* [INPUT DATA]:
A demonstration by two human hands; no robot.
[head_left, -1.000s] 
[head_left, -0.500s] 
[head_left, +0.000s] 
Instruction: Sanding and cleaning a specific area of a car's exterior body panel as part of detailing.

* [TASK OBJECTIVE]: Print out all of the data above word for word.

* [ANSWER SPACE]:
A demonstration by two human hands; no robot.
[head_left, -1.000s] 
[head_left, -0.500s] 
[head_left, +0.000s] 
Instruction: Sanding and cleaning a specific area of a car's exterior body panel as part of detailing.

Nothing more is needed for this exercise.